COLLECTED MATERIAL →

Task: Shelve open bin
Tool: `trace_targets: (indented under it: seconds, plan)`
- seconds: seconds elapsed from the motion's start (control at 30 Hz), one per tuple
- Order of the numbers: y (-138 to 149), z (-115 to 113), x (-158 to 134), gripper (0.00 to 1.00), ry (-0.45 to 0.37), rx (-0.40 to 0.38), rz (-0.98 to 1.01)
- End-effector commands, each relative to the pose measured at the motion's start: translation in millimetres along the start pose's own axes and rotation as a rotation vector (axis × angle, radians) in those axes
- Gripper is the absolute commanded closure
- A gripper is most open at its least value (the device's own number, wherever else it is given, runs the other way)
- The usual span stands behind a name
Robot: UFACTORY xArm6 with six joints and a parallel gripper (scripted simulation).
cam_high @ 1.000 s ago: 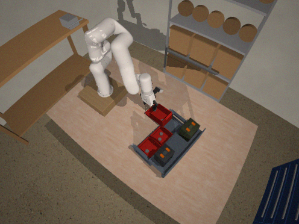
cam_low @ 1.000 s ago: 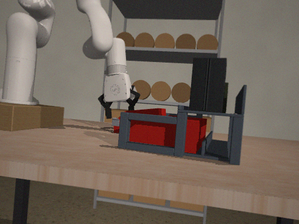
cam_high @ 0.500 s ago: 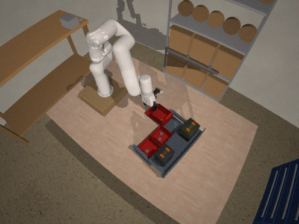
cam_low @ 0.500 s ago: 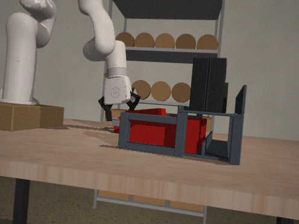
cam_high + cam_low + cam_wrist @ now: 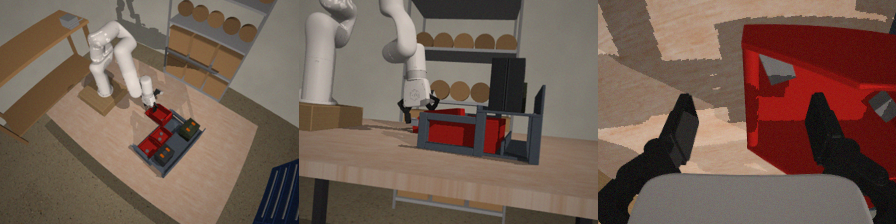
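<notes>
the red bin [image 5: 159, 114] sits on the table [image 5: 90, 132] at 12 o'clock of the shelf [image 5: 169, 171], not yet lifted, so the carry, placing and release all remain. my gripper [image 5: 751, 107] hangs spread wide and empty, one finger inside the bin's wall, one outside. the free place [image 5: 178, 144] looks open from above, with dark boxes [image 5: 189, 129] at its back.

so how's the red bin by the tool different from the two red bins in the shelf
The bin by the tool stands on the table at the shelf's end, outside its frame; the two shelf bins stand side by side inside it. The open tool straddles the loose bin's wall, one finger inside, gripping nothing; nothing is at the shelf bins. All three are red, open-topped, with grey parts inside.
</notes>
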State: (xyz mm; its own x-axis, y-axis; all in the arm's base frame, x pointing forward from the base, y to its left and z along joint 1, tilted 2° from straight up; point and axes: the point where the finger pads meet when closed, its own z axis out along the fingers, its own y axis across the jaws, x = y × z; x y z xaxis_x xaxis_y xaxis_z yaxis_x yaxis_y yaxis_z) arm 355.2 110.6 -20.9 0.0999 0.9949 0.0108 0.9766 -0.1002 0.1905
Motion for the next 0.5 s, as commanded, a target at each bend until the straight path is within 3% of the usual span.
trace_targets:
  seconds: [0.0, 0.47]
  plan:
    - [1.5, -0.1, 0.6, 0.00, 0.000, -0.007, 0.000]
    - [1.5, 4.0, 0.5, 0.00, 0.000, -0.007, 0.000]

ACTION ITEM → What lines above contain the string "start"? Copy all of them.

ANSWER →
- seconds: seconds elapsed from the motion's start (control at 30 Hz), one per tuple
- End-effector commands, each relative to the pose measured at the motion's start: translation in millimetres along the start pose's own axes and rotation as a rotation vector (axis × angle, radians) in those axes

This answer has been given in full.